Code availability (Reviewer FcXE): We completely agree that making the code public is essential for such a project and have added an anonymized version of the code to our anonymous webpage (link in the paper). Following the updated NeurIPS instructions, we have also privately shared the code with the AC.
We have addressed other concerns specific to each reviewer in their rebuttal section. We hope that these updates to our paper inspire further confidence in our work. At the same time, we invite any further questions or feedback that you may have on our work.
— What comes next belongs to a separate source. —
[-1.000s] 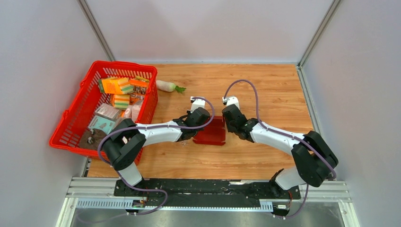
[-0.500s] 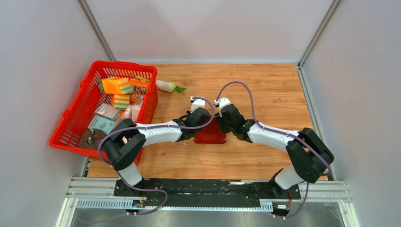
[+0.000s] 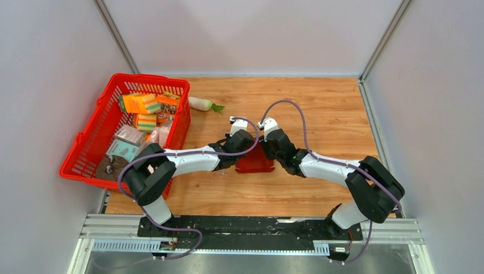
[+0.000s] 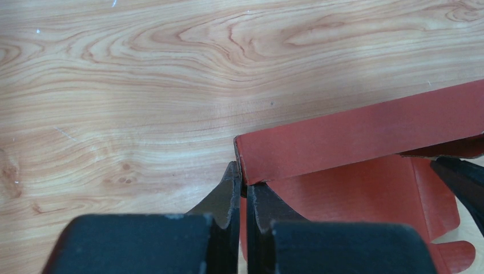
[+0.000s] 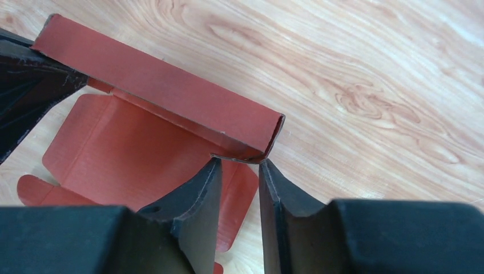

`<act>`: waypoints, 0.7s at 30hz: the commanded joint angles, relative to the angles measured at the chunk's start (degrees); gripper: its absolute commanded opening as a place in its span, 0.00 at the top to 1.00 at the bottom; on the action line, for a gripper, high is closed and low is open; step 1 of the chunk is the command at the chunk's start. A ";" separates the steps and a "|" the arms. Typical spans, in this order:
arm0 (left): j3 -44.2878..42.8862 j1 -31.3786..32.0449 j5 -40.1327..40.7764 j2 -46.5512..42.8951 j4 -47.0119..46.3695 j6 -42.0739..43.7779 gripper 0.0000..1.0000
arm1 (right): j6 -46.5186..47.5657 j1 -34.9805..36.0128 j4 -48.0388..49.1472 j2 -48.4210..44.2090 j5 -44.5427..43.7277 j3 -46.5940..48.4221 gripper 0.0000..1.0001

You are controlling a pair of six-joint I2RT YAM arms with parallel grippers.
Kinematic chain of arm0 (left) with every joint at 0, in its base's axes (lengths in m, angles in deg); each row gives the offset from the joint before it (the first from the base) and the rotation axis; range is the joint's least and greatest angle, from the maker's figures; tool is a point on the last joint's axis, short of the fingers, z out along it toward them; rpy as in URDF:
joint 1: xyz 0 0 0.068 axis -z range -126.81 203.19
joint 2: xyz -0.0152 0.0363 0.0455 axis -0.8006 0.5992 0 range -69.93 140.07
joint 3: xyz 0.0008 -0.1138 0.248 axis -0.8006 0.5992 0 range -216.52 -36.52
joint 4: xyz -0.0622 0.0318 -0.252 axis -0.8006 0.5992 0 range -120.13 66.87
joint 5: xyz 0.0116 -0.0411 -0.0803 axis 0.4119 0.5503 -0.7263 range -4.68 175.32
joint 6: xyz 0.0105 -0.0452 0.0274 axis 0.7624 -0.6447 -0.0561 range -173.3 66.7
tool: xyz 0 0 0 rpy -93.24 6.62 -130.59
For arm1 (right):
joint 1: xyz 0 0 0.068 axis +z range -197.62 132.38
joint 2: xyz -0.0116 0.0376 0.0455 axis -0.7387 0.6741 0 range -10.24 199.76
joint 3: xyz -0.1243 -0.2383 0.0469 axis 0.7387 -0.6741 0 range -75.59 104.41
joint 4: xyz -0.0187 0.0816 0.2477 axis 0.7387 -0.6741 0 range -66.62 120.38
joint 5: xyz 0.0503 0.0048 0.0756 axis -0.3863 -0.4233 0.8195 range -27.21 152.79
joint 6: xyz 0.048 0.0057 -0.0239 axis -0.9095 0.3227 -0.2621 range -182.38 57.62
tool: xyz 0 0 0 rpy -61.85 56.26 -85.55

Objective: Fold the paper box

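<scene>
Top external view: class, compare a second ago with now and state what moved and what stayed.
The right claw swung left to the right end of the paper box, its jaws apart at the folded wall's corner. The left claw stayed shut on the box's left corner. The red basket and radish are unmoved.

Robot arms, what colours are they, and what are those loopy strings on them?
The left arm and right arm have white tube-shaped links with chunky black joints. The loopy strings are thin purple cables that run along each arm. The left tool and right tool each end in two black wedge-shaped fingers.
</scene>
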 commanded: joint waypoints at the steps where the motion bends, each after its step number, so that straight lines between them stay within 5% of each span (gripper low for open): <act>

The paper presents a multitask Behavior Cloning (BC) model for robot learning, comparing various components of recent BC models and combining their best aspects. Some of the concerns remains on the novelty of the algorithm presented in this paper is limited, as all components of the BAKU model are derived from other papers. However, the authors provide a very detailed set of experiments to Key design choices include observation trunk, model sizes, action heads, goal modalities, and action chunking. Experiments on simulated benchmarks and real-world tasks validate their design. The study highlights the effectiveness of simpler components like Transformer trunks and action chunking, while questioning the need for more complex elements.
Furthermore, the statistical significance of the experiments is debatable due to limited rollouts and potential sensitivity to initial states. Furthermore some of the reviewers also pointed out time efficiency. The rebuttal phase resulted in a number of clarifications, additional and subsequent score updates. Overall the meta reviewer finds that there is a significant technical value in summarizing the empirical ideas into best practices, while trimming the unnecessary algorithmic components. This papers does a good job at it and provides a strong experimental evaluation. The authors are request to release clean and reusable code along with model checkpoints for reproducibility of results and evaluations. Furthermore, the authors should also update the papers using feedback from the rebuttal phase and additional experiments.